_Task item_
For the data below, transcribe the part that opens with the line containing "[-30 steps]" and closes with the line containing "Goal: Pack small", exactly and with no pictures.

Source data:

○ ○ ○

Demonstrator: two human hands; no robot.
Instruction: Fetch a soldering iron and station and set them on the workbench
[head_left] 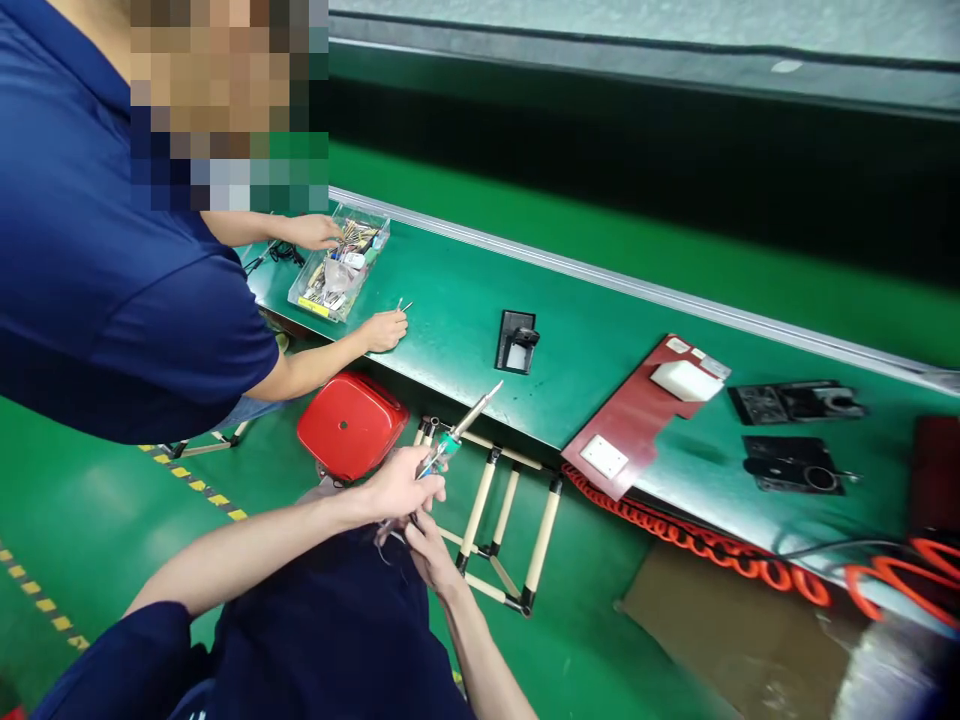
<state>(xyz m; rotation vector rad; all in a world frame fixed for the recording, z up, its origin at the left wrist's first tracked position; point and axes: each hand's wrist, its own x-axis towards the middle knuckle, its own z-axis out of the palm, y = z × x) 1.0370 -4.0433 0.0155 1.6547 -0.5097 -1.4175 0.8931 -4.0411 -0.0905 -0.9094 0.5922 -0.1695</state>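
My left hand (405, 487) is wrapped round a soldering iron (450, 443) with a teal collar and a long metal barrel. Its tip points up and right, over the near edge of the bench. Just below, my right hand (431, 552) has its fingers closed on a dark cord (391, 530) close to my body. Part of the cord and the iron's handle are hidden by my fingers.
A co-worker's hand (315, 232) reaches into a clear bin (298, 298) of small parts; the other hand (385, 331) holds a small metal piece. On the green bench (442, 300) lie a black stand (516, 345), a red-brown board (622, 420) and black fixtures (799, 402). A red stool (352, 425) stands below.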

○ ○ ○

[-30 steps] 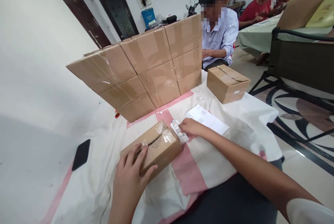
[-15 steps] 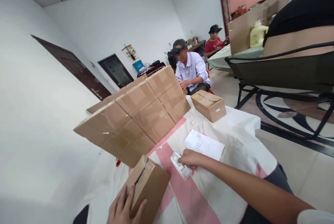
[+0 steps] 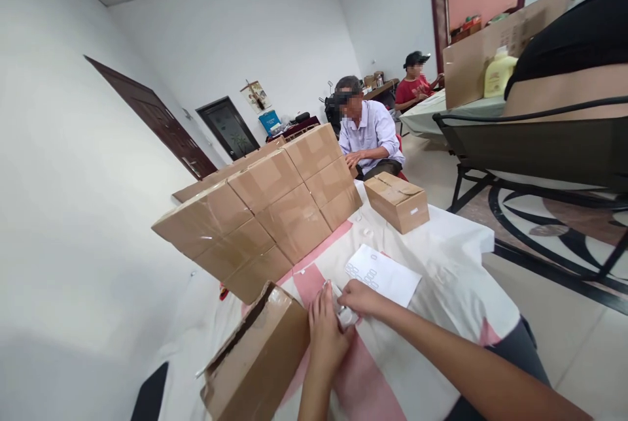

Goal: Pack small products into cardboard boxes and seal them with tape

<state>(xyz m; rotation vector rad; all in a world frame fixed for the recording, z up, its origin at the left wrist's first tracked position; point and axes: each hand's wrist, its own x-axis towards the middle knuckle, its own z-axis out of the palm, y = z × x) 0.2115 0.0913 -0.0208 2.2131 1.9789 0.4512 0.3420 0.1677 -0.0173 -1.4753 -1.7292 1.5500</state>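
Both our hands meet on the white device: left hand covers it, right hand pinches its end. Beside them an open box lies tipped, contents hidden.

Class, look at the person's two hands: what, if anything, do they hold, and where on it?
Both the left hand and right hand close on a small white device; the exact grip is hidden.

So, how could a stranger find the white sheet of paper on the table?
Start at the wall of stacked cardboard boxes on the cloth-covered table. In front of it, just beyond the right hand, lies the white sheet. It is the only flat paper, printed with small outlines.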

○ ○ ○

_Written solution_
[-30 steps] 
[-15 steps] 
[+0 steps] 

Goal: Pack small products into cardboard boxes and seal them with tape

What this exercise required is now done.